In response to these vexing regulatory issues, Wilmink argues that ozone is not a pesticide. He quotes a number of FDA rulings. For example, the GRAS – Generally Recognized as Safe – designation was given to ozone for use in bottled drinking drinking water in 1982 and again in 1997 for use as a disinfectant in food processing. Wilmink’s conclusion is that if ozone is already legally used as a disinfectant for drinking water and food, it is surely legal for use on vines and grapes.
He says under FIFRA, “chemicals are defined as materials that are manufactured, packaged, transported, stored and applied” and concludes that ozone, as an unstable gas that must be generated and used on site, does not fit that criteria. In any case, Wilmink says, ozogation produces no lasting residuals so there is nothing to submit to the regulators.
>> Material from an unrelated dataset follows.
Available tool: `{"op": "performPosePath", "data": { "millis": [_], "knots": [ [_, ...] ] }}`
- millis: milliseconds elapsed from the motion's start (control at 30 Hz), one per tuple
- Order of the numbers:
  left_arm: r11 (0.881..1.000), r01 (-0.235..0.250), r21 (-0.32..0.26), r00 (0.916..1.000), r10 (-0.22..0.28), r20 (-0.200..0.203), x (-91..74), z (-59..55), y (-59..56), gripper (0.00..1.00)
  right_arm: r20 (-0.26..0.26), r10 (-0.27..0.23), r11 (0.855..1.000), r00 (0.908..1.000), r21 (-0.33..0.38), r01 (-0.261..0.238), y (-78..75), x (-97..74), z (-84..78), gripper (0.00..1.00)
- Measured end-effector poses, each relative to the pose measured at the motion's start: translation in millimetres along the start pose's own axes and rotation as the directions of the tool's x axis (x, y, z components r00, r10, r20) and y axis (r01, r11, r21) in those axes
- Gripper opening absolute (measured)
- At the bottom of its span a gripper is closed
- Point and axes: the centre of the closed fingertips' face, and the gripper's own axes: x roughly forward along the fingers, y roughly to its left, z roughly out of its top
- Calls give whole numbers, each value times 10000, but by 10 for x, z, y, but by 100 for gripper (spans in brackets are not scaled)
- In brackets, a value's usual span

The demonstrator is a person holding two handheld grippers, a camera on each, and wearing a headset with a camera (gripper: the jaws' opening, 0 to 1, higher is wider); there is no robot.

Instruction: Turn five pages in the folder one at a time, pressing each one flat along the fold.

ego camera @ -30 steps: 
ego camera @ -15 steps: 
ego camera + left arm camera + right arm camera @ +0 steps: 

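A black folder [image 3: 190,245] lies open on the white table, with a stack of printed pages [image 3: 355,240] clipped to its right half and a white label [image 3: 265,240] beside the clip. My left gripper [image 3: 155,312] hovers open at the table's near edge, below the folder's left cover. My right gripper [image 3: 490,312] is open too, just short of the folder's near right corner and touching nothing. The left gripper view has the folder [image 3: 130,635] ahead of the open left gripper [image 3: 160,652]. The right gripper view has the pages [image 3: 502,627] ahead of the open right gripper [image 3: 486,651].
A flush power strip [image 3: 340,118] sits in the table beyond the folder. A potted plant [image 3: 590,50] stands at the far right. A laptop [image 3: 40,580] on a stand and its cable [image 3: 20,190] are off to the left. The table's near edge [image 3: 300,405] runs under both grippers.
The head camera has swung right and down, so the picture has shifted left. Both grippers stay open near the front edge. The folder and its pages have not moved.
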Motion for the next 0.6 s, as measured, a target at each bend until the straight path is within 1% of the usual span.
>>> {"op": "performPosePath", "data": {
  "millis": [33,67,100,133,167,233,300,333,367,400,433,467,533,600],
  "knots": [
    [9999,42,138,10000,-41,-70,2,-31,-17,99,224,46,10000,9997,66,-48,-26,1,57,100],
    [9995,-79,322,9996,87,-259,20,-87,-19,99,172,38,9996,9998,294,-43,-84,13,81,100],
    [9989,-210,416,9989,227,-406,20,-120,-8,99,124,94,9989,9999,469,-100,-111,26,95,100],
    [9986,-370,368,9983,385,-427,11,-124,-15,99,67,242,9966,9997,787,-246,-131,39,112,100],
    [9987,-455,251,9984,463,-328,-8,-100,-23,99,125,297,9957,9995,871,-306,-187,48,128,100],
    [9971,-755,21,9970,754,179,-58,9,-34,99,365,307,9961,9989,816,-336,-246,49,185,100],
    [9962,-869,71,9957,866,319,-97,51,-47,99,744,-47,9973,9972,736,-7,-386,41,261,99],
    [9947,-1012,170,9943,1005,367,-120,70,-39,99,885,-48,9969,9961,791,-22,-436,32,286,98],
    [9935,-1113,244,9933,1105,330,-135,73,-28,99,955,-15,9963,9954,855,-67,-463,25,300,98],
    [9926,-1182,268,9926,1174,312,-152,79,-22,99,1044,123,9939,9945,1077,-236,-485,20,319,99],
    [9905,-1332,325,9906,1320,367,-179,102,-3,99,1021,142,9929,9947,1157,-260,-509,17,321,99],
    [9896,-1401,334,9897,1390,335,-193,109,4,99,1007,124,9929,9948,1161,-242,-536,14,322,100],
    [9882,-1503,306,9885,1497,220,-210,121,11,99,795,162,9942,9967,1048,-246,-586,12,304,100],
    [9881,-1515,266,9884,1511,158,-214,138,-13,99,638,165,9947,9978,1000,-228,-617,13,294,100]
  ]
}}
Experts like Professors Rip G. Rice and Dee M. Graham, private sector consultants who conducted research into the use of ozone in agriculture and food processing, agree with Wilmink and seem to disagree with the US EPA’s interpretation of FIFRA. As stated in their 2001 paper, U.S. FDA Regulatory Approval of Ozone as an Antimicrobial Agent – What Is Allowed and What Needs to Be Understood: “Ozone is not a pesticide within the meaning of the Federal Insecticide, Fungicide, and Rodenticide Act.”
They go on to say: “…the use of ozone applied in the gaseous form or in aqueous solution on raw agricultural commodities is consistent with section 201(q)(1)(B)(i) of the Federal Food, Drug, and Cosmetic Act.”
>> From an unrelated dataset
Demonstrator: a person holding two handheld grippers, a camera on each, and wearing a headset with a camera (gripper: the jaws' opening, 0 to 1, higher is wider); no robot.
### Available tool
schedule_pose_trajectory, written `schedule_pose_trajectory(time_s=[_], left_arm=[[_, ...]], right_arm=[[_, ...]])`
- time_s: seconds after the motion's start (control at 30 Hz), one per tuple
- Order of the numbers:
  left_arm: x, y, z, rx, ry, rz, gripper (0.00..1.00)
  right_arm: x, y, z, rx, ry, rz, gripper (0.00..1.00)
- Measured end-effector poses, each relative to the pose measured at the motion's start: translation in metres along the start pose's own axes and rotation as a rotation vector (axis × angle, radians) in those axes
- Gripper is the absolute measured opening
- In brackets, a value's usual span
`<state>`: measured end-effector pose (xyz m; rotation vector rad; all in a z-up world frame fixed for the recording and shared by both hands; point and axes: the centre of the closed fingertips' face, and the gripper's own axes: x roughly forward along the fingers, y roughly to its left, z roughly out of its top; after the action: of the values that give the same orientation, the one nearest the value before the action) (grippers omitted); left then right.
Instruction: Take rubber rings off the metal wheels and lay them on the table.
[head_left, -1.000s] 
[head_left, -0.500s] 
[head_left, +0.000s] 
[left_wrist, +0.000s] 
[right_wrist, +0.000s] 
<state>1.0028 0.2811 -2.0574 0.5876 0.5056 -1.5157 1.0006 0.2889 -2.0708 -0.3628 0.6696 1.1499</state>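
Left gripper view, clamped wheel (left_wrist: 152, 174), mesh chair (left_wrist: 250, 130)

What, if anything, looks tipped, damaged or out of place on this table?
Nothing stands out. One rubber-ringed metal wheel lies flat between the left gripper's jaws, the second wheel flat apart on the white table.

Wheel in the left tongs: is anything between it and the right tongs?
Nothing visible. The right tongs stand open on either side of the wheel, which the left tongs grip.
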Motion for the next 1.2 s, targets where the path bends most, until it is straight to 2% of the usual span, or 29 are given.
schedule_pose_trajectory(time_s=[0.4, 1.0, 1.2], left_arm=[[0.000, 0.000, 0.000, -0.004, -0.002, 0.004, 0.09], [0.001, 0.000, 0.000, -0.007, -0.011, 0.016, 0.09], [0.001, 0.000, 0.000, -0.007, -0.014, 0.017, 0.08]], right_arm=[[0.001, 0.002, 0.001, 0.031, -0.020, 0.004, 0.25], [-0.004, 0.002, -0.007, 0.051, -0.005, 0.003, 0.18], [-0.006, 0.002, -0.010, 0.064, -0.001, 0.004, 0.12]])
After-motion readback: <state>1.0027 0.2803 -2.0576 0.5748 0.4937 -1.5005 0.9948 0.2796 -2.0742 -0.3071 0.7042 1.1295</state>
However, there is some reluctance from fruit growers to use ozonated water sprays based on concerns that atmospheric ozone can damage vines. A paper by Fritz Westover from Texas AgriLife Extension discusses “oxidative stipple of grape leaves as the result of high atmospheric ozone levels.” Other research by the US FDA, Effects of Ozone Air Pollution on Plants, says, “ozone pollution…causes more damage to plants than all other air pollutants combined.” In addition, Dr. Dean Volenberg at the University of Wisconsin published a report on atmospheric ozone vineyard damage during last summer in Wisconsin.
See related story: Ozone Damage to Grape Leaves
In response, Wilmink says ozone leaf damage reports are related to tropospheric ozone, a problem created by air pollution interacting with sunlight. Ozogation, he says, "uses very small amounts of ozone compared to the amounts produced by a lightening strike: “AgriOzein’s units apply the ozone in an aqueous state at very low doses.”
…all their tests in the vineyard “showed absolutely no injury due to ozogation.”
He adds that research by Professors Max McFarland and Paul Read and all their tests in the vineyard “showed absolutely no injury due to ozogation.” Also, says Wilmink, vines can be exposed to tropospheric ozone for up to 24 hours – ozogation exposure only lasts seconds. For further reading on this topic, he recommends the book “Tropospheric Ozone, Human Health and Agricultural Impacts” (1993) by David J McKee.
The “Ozonator” is currently spreading the word about “ozogation” at meetings and conferences in Germany, Holland and France. He says in Europe there’s considerable interest in his process and its regulators are more enthusiastic about cleaner, greener options that can reduce the use of chemicals in agriculture, including vineyards.